Please return only the lines from the one holding "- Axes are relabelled" through the one holding "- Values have", exactly as they appear in the records below, both ends included.

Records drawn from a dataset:
------

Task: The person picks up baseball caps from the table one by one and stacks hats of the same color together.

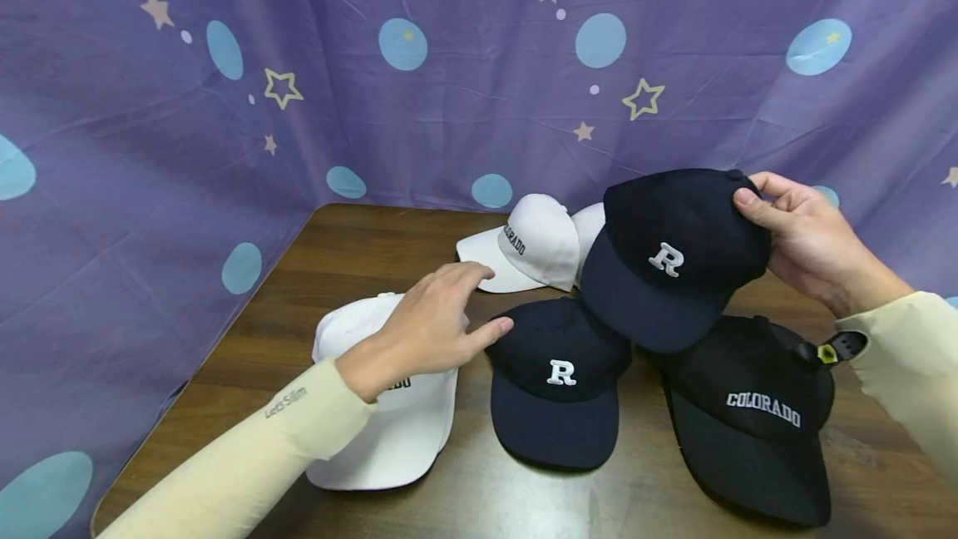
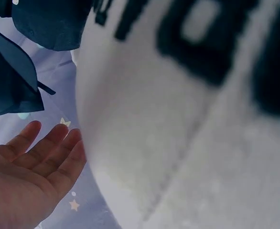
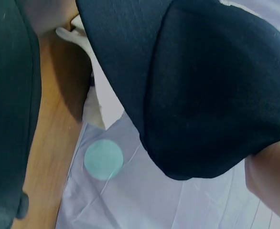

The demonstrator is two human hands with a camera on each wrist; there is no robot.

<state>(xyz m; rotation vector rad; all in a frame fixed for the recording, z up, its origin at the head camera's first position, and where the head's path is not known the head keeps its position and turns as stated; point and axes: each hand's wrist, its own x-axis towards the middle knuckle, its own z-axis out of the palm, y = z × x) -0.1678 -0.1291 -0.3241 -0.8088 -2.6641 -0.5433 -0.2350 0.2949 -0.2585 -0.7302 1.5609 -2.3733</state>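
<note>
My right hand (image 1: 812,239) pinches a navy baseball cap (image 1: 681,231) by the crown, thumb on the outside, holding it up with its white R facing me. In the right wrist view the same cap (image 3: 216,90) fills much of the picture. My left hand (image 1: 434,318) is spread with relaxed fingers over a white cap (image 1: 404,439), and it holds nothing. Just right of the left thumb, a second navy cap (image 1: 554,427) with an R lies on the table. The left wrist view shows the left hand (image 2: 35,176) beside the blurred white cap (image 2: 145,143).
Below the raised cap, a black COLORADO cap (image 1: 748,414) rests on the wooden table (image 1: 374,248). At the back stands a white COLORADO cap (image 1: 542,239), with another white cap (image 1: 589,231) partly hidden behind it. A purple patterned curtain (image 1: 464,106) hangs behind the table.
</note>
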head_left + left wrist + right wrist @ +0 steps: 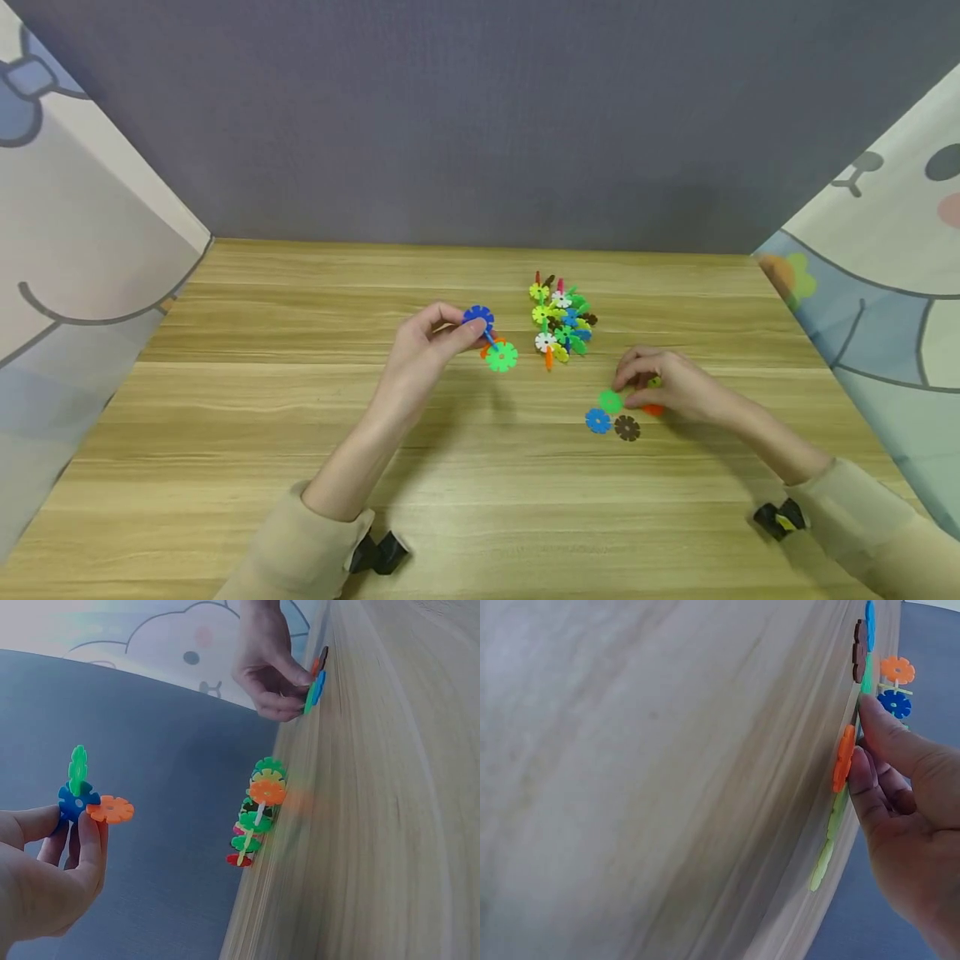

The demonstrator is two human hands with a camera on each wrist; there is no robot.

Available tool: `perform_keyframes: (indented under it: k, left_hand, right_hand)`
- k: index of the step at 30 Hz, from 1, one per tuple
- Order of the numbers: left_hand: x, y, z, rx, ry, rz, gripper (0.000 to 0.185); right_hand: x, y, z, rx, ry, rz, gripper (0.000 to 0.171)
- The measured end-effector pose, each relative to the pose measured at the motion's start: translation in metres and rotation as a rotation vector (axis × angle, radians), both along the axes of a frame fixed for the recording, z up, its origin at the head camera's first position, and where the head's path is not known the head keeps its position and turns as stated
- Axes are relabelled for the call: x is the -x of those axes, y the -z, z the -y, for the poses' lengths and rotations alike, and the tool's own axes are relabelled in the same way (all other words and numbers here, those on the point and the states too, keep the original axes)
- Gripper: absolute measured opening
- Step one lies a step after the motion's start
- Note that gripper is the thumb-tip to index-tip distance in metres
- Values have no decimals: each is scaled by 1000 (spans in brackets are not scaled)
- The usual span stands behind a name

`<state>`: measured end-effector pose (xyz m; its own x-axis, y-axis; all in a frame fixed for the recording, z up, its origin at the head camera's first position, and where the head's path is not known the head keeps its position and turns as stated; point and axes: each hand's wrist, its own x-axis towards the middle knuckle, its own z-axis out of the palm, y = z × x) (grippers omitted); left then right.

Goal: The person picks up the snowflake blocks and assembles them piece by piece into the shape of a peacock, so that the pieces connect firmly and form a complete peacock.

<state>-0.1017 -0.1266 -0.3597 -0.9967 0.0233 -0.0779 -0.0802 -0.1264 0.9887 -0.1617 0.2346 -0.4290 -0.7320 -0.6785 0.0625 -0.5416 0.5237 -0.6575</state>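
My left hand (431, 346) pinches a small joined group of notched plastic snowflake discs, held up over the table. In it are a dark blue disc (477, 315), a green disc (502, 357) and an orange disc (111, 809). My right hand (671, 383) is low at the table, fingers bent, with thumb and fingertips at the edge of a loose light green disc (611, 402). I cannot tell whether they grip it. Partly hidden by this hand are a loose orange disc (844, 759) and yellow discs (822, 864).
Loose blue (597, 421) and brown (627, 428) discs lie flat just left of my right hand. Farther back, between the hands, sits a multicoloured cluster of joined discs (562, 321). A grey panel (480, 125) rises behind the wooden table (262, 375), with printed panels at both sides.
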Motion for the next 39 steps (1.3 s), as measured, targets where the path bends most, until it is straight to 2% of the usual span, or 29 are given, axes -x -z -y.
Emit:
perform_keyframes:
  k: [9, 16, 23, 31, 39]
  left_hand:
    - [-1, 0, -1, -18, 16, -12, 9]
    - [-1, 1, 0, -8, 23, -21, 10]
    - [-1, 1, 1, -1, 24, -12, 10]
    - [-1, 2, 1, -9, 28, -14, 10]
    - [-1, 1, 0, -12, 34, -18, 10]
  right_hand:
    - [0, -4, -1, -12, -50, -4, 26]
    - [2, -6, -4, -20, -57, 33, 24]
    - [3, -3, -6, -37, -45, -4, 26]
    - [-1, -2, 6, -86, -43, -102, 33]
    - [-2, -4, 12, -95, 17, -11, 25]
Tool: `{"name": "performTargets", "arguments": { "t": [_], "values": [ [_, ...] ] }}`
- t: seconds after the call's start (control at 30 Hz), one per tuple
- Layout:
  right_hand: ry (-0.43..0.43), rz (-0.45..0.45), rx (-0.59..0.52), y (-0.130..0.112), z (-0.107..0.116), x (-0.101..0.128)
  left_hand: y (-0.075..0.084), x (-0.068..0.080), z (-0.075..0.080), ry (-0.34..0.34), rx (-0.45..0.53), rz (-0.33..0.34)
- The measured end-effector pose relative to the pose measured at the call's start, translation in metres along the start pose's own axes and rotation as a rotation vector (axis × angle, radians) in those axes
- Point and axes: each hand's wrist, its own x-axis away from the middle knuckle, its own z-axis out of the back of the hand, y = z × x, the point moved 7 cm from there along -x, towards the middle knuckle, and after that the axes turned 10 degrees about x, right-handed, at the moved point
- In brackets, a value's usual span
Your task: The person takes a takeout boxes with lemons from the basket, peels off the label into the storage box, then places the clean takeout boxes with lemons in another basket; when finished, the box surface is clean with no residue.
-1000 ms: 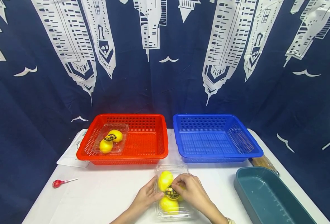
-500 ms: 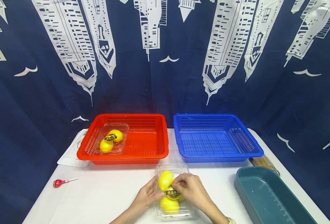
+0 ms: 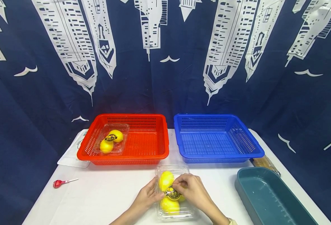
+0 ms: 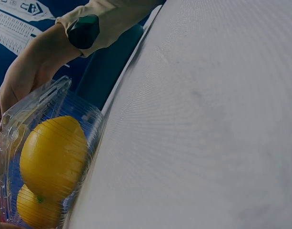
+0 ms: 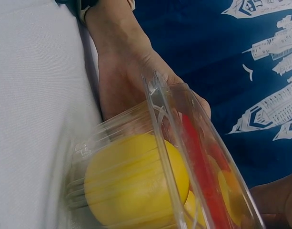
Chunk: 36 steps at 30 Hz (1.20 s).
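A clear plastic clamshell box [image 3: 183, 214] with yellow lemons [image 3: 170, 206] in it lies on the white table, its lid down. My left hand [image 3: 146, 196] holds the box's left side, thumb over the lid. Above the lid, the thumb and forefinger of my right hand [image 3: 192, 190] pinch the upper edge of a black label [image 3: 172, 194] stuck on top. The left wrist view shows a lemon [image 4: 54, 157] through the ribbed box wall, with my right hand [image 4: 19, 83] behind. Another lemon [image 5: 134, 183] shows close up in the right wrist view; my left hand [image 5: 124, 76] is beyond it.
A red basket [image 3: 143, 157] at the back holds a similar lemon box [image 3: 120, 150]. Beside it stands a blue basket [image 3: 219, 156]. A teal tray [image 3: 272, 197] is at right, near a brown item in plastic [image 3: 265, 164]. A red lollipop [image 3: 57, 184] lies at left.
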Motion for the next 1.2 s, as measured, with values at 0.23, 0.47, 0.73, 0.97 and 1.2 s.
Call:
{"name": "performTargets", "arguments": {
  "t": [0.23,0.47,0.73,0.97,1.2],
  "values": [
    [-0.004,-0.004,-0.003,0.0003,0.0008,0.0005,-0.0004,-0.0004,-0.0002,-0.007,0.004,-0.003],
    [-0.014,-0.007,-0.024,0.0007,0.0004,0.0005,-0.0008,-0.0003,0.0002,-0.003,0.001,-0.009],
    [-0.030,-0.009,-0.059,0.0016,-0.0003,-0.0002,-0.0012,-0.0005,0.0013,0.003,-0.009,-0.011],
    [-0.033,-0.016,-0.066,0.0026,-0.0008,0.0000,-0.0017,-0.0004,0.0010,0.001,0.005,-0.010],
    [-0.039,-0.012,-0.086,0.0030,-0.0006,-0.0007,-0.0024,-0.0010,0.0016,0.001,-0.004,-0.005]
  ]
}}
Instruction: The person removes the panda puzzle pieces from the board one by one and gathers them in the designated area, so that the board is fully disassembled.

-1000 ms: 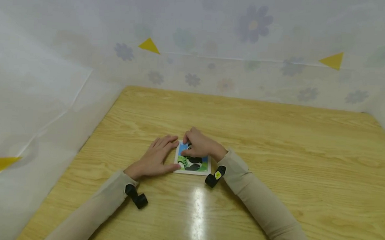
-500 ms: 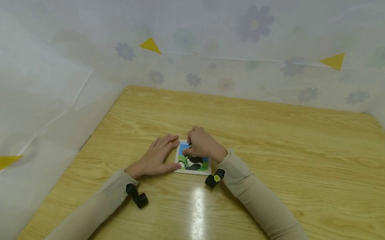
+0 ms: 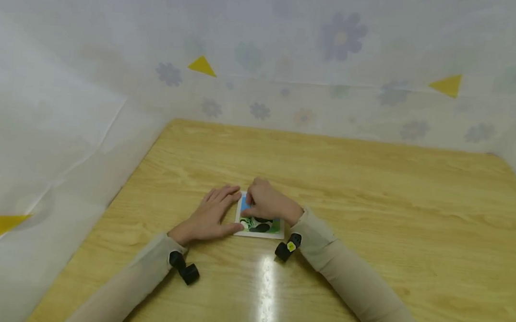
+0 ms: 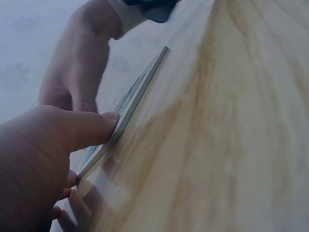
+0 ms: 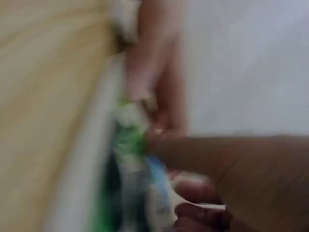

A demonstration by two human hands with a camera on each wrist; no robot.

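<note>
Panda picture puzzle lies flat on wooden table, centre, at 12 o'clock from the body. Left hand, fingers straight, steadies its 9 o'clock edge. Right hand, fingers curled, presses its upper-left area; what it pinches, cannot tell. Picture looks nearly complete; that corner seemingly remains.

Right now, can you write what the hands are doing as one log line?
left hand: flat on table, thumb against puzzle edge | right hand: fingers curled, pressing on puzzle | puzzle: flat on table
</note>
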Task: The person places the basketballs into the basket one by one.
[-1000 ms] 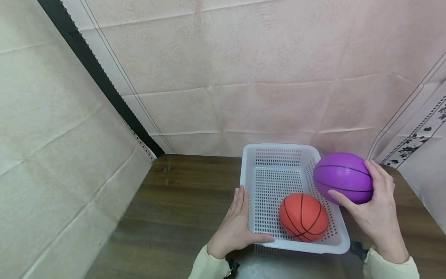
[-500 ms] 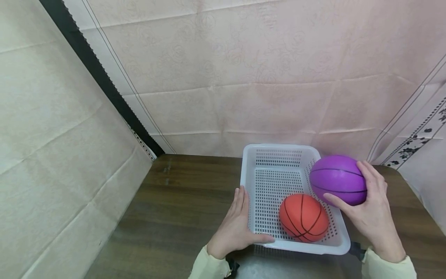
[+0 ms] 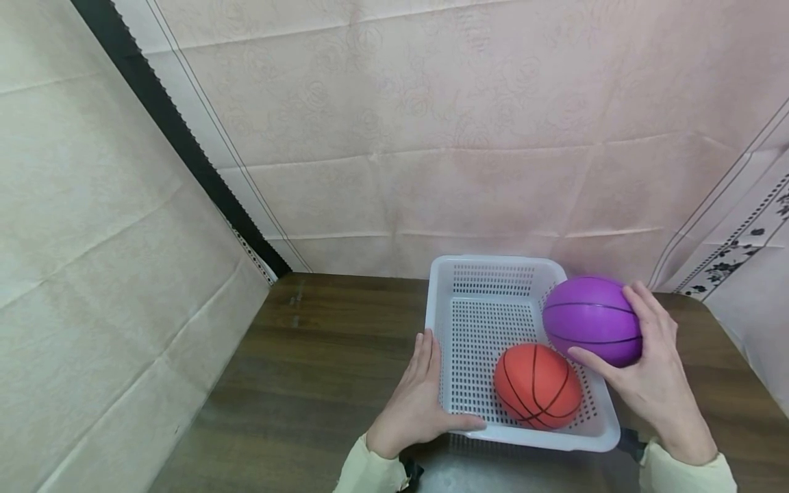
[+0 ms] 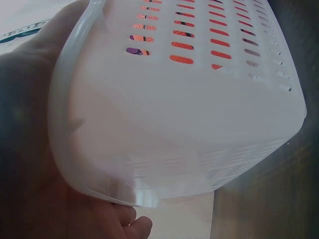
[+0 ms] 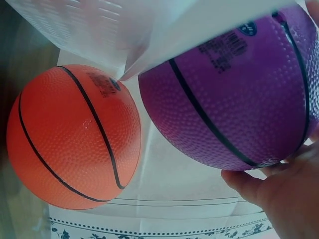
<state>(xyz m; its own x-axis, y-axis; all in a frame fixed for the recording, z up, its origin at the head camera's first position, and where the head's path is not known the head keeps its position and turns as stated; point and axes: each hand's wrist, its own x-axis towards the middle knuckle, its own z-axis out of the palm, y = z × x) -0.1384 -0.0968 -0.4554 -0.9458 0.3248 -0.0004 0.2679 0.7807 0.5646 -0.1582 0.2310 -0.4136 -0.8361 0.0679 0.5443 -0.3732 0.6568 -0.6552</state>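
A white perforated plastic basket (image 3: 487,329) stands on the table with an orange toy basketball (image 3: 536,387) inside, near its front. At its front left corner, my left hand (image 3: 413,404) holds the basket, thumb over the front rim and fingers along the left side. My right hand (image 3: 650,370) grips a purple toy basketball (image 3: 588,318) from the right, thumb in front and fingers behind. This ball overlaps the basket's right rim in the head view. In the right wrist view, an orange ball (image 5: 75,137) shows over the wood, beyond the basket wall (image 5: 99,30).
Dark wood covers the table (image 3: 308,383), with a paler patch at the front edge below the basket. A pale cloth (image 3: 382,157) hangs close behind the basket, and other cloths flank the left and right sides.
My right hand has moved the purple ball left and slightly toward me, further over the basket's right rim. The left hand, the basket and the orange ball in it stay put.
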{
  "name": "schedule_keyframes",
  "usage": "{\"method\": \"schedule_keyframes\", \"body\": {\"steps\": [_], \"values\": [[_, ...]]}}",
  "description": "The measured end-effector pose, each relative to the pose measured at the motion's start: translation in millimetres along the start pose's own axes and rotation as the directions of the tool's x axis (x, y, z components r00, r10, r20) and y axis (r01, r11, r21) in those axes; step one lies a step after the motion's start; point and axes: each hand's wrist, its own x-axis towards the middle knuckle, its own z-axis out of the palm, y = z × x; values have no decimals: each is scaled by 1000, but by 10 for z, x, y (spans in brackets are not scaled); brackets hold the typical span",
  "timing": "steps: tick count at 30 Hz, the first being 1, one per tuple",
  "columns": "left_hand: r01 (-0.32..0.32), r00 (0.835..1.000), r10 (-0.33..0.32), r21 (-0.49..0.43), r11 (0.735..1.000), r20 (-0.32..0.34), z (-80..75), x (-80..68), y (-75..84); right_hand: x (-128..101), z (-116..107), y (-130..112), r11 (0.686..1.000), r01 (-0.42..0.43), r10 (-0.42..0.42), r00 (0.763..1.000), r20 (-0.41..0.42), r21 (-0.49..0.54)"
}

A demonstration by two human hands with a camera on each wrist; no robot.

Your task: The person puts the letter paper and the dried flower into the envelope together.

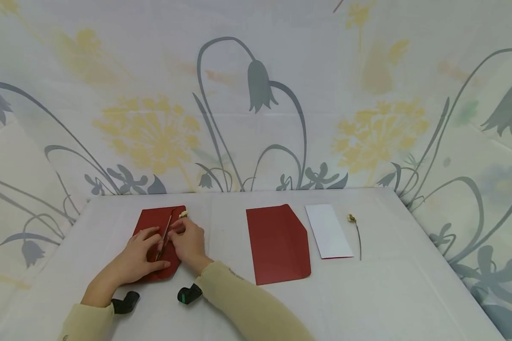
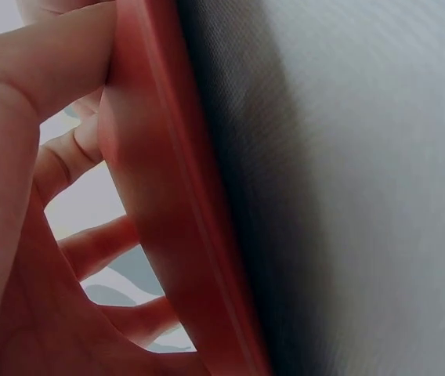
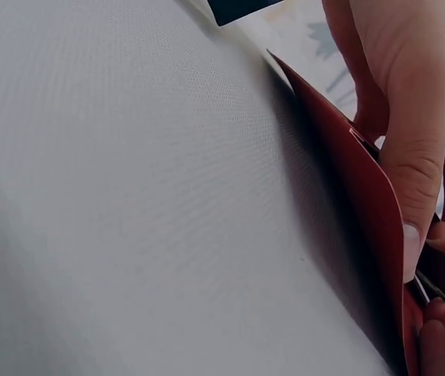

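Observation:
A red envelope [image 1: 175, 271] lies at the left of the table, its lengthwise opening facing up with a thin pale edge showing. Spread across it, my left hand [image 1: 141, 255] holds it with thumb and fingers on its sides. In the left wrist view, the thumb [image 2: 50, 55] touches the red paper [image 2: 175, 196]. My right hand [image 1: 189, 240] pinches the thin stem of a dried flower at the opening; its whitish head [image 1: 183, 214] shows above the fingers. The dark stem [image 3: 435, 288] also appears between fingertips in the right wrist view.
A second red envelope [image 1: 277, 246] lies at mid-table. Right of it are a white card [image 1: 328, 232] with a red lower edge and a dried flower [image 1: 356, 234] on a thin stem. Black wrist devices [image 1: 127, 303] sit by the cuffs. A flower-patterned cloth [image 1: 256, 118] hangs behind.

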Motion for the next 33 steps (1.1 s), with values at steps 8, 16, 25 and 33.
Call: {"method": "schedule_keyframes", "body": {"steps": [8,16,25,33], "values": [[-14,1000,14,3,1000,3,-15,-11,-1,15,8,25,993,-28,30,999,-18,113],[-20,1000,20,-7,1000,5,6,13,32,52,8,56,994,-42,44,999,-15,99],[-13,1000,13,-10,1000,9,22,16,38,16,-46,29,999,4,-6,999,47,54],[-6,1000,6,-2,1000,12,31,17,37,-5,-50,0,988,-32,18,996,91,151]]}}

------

- _Response to the exercise_
- Axes are relabelled for the call: x is the -x of those axes, y the -z, z the -y, for the poses' lengths and rotations alike, and the tool's own axes are relabelled in the same way (all other words and numbers here, those on the point and the states too, keep the original axes)
- Gripper: absolute measured opening
- Step one lies a step after the motion's start
- Note that gripper is the thumb-tip to index-tip distance in metres
- Values have no decimals: each is scaled by 1000 (spans in brackets are not scaled)

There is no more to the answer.